--- Data extracts ---

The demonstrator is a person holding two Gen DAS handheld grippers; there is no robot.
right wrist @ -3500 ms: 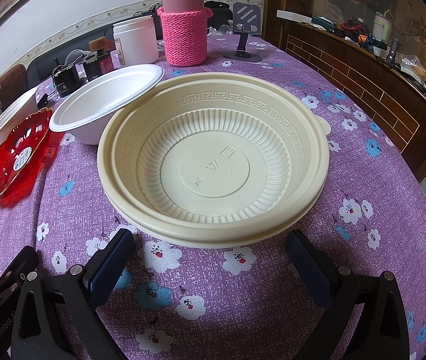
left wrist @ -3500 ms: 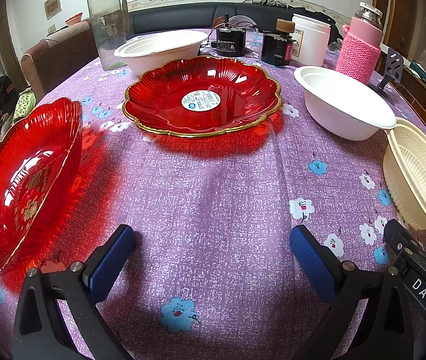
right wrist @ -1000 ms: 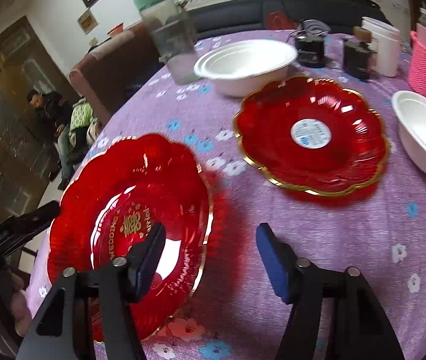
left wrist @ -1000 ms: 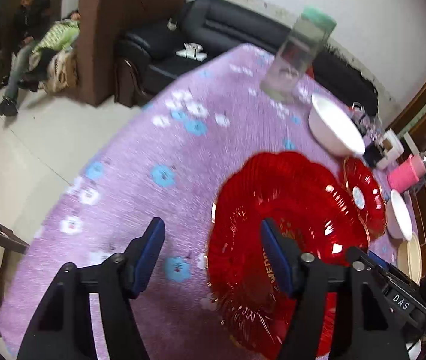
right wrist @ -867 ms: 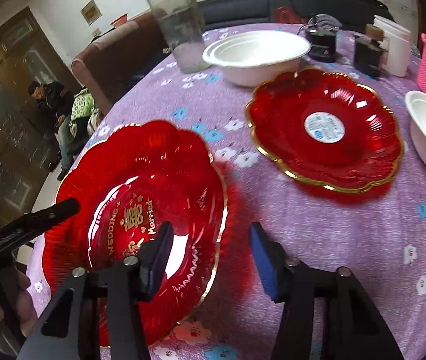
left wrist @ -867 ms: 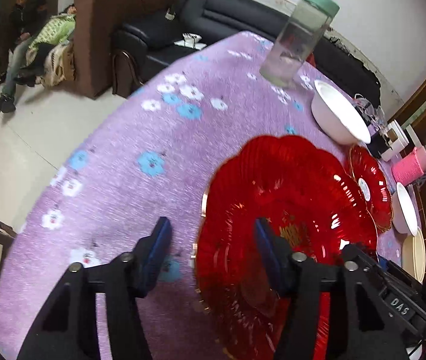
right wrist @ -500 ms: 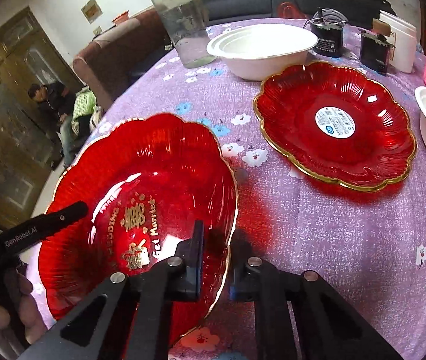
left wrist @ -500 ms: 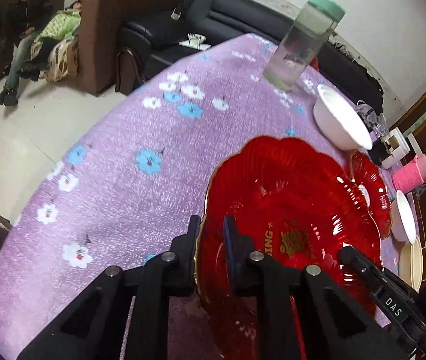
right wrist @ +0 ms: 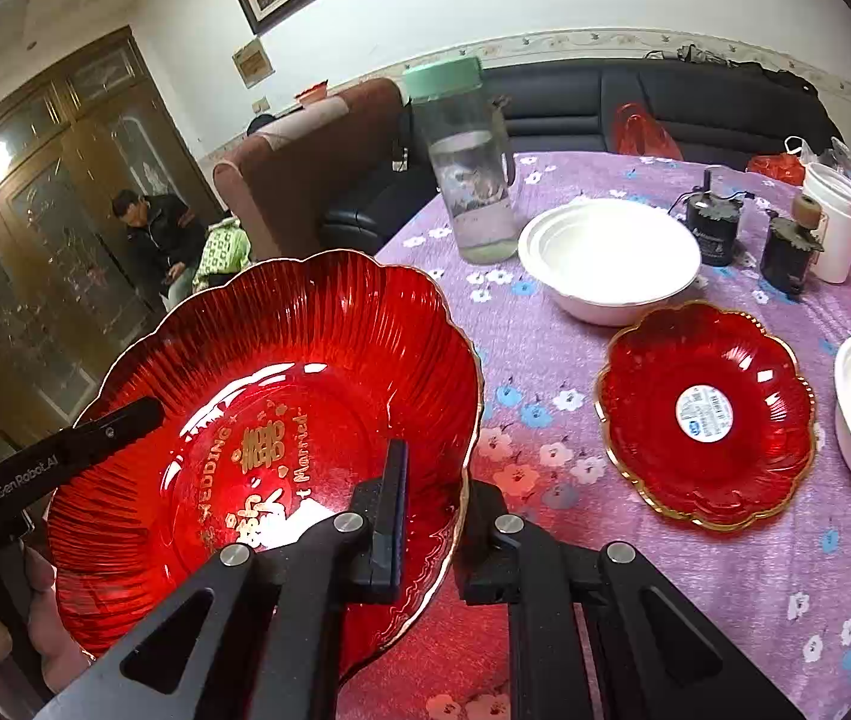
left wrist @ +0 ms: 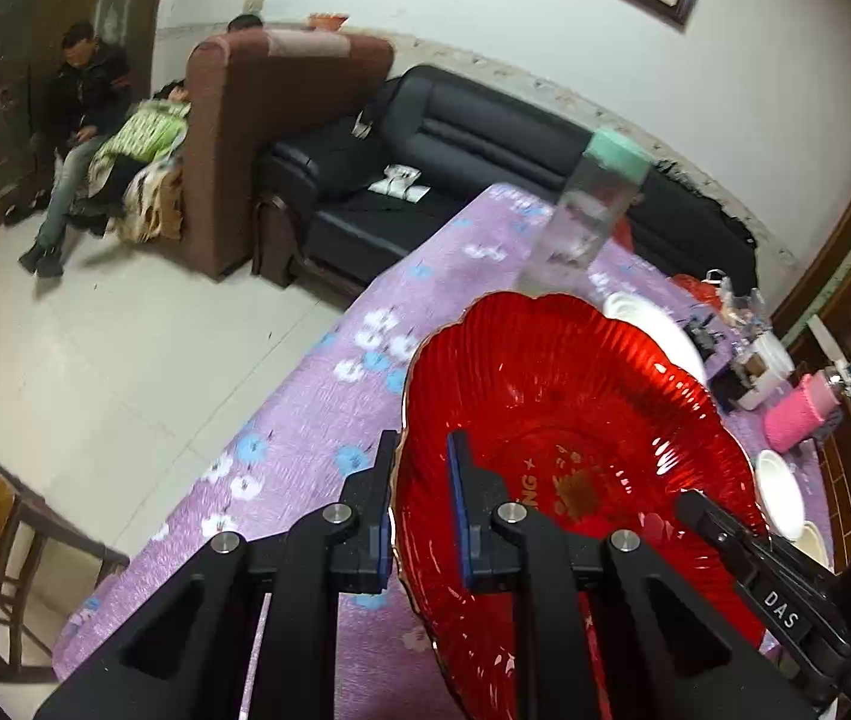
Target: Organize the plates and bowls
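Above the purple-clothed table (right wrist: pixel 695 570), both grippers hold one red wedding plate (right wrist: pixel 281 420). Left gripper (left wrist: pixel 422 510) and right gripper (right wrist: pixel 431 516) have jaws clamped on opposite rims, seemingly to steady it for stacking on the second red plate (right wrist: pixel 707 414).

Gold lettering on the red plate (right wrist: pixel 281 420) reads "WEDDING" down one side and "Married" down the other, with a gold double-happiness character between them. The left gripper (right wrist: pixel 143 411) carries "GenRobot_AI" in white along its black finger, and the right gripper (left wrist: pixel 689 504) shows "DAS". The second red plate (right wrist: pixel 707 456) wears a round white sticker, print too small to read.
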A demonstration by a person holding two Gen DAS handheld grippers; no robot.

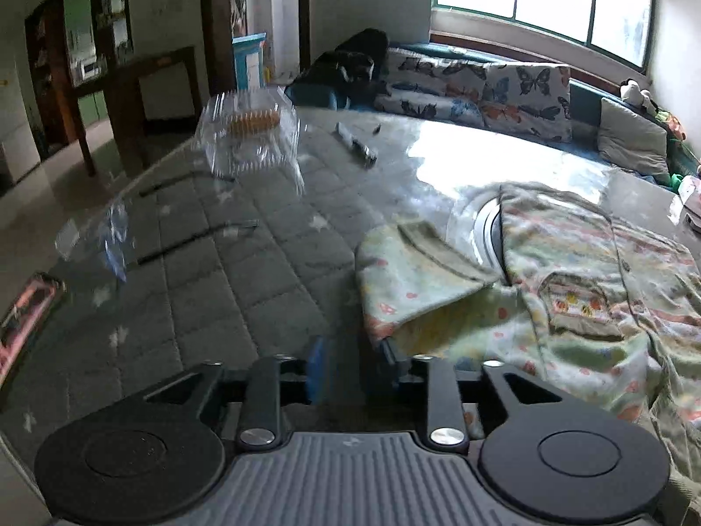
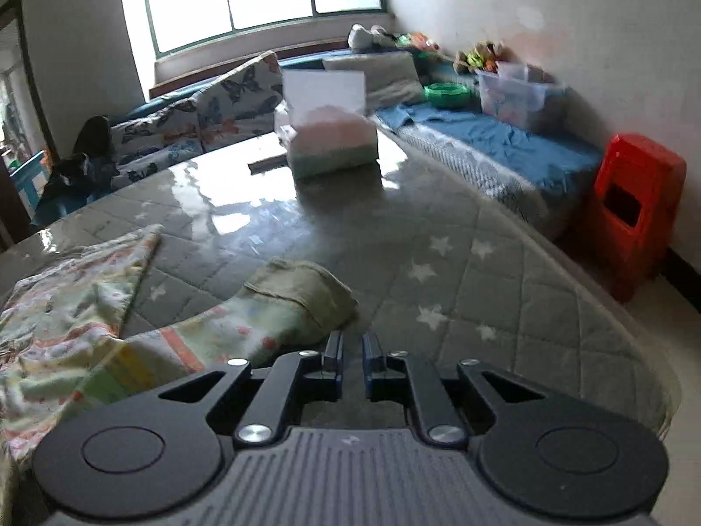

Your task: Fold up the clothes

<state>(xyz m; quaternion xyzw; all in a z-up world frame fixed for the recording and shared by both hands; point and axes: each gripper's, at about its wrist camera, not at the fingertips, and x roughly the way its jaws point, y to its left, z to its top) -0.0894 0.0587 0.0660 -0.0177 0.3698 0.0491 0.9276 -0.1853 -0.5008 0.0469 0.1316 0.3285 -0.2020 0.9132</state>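
Note:
A pale green child's garment with orange and yellow prints point(image 1: 582, 289) lies spread on the glass-covered quilted table point(image 1: 245, 271). Its left sleeve point(image 1: 416, 280) is folded back, cuff up. My left gripper point(image 1: 350, 366) is open at the sleeve's lower edge, its right finger against the cloth. In the right wrist view the garment point(image 2: 65, 307) lies at left, and its other sleeve with an olive cuff point(image 2: 302, 289) points right. My right gripper point(image 2: 352, 350) sits just right of that cuff, jaws a narrow gap apart, nothing between them.
A clear plastic box point(image 1: 249, 131) and a small dark object point(image 1: 357, 142) sit on the table's far side. A white and pink box point(image 2: 328, 131) stands on the table. A butterfly-print sofa point(image 1: 482, 92), a blue bed point(image 2: 495, 140) and a red stool point(image 2: 635, 210) surround the table.

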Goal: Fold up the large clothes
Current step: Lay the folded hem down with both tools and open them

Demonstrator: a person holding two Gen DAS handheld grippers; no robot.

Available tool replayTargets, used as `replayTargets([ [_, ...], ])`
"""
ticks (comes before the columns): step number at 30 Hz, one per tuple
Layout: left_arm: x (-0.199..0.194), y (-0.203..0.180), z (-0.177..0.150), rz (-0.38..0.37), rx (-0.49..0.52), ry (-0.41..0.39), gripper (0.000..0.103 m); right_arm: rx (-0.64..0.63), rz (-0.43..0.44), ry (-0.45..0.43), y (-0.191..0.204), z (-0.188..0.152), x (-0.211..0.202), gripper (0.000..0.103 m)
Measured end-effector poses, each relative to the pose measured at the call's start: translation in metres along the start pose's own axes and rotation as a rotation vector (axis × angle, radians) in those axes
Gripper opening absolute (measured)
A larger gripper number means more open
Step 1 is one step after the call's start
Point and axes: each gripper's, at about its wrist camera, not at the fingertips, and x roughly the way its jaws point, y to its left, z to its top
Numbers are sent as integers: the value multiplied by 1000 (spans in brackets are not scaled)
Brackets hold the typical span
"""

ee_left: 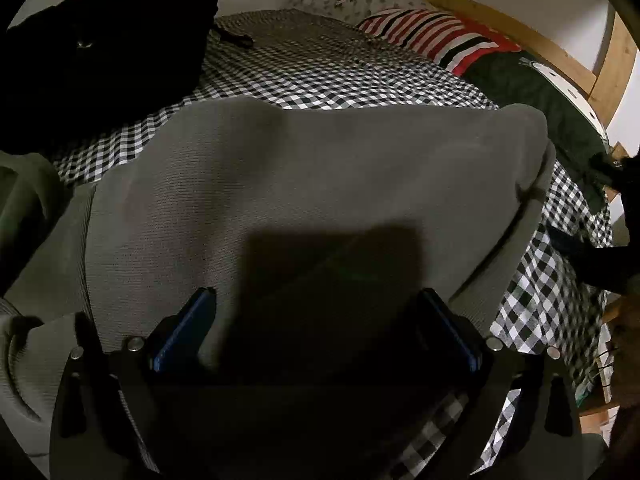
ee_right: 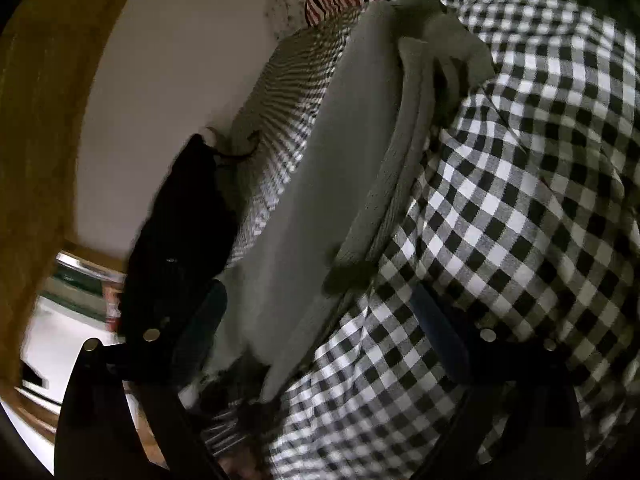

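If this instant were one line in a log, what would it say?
task: fold large clothes | grey garment: flat on checked bedspread | left tool: open over it | right tool: open, holding nothing

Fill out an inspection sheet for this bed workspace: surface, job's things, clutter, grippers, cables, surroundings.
Surface: bed with black-and-white checked cover, wrinkled.
Job's things: grey knit garment laid on the cover, its edges folded in layers.
Clutter: black garment by the wall; striped pillow; dark green blanket.
Grippers: left gripper open over the grey garment; right gripper open at its edge, nothing clamped.
Cables: nothing seen.
Surroundings: wooden bed frame, pale wall.
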Motion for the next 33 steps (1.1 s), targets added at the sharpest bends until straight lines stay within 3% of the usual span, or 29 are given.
replayTargets([
  [1, -3, 1, 0, -16, -3, -7, 98, 4, 15, -1, 4, 1, 3, 86],
  [2, -6, 2, 0, -31, -5, -12, 98, -1, 50, 10, 8, 2, 6, 67],
  [3, -12, 4, 2, -62, -7, -21, 98, -42, 58, 34, 18, 3, 11, 64],
  [6, -37, 7, 12, -81, 5, -79, 98, 2, -48, 49, 11, 1, 24, 63],
  [8, -50, 9, 22, -68, 23, -99, 98, 51, -6, 17, 3, 0, 24, 63],
  [10, -50, 10, 29, -28, 43, -68, 98, 67, 21, 8, 1, 0, 25, 63],
  [11, -47, 13, 30, -34, 36, -45, 98, 72, 27, -5, 0, 1, 26, 56],
  [12, -45, 16, 30, -44, 25, -38, 98, 76, 27, -12, 0, 1, 28, 35],
  [14, -44, 25, 24, -53, -15, -23, 98, 77, 25, -28, 1, 3, 32, 12],
  [18, -67, 50, 16, -58, -78, -51, 98, -16, 78, -78, 24, 1, 20, 11],
  [22, -108, 86, 10, -28, -125, -110, 98, -246, 126, -121, 94, -8, 1, 11],
  [26, -160, 143, 7, -9, -238, -171, 98, -582, 151, -106, 192, -46, 0, 10],
  [30, -225, 204, -8, 78, -360, -280, 98, -981, 120, -38, 279, -134, 25, 10],
  [31, -240, 219, -13, 104, -384, -298, 98, -1124, 79, -16, 296, -171, 39, 10],
  [33, -257, 251, -25, 110, -417, -261, 98, -1342, 22, 44, 310, -236, 66, 10],
])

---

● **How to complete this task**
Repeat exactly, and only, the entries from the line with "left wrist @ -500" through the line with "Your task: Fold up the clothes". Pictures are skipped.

● **Task answer**
left wrist @ -500 ms: 
right wrist @ +0 ms: 
left wrist @ +0 ms: 
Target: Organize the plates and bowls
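Above the purple-clothed table (right wrist: pixel 695 570), both grippers hold one red wedding plate (right wrist: pixel 281 420). Left gripper (left wrist: pixel 422 510) and right gripper (right wrist: pixel 431 516) have jaws clamped on opposite rims, seemingly to steady it for stacking on the second red plate (right wrist: pixel 707 414).

Gold lettering on the red plate (right wrist: pixel 281 420) reads "WEDDING" down one side and "Married" down the other, with a gold double-happiness character between them. The left gripper (right wrist: pixel 143 411) carries "GenRobot_AI" in white along its black finger, and the right gripper (left wrist: pixel 689 504) shows "DAS". The second red plate (right wrist: pixel 707 456) wears a round white sticker, print too small to read.
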A demonstration by a person holding two Gen DAS handheld grippers; no robot.


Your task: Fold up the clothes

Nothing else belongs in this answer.